§ **EXERCISE DESCRIPTION**:
Verbatim output of the lines below is required, with the images omitted.

§ **THE DATA**:
::::::

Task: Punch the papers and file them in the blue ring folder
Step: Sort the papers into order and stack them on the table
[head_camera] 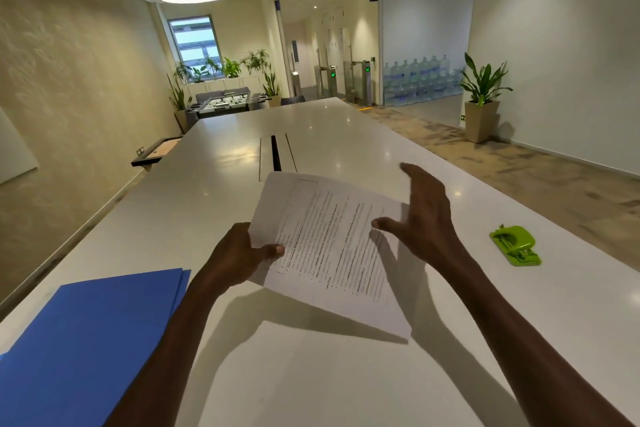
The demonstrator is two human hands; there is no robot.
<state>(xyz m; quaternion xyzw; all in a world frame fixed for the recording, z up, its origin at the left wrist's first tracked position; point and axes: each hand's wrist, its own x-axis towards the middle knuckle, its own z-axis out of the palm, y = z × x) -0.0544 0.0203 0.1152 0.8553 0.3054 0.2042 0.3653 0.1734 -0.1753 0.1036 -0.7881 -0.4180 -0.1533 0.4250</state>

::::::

§ **EXERCISE RESULT**:
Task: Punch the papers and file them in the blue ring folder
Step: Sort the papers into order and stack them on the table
[head_camera] 
The demonstrator is two human hands; there is no robot.
<state>(xyz m; quaternion xyzw; all in a world frame fixed for the recording, z up, its origin at the left wrist's first tracked position; point and axes: each hand's wrist, its own x-axis towards the middle knuckle, its own z-axis out of the palm, y = z × x) -0.0544 0.0203 0.1152 0.8553 0.3054 0.2042 0.3653 0.1734 -0.1753 0.1036 -0.7881 -0.4180 -0.1533 0.4250</state>

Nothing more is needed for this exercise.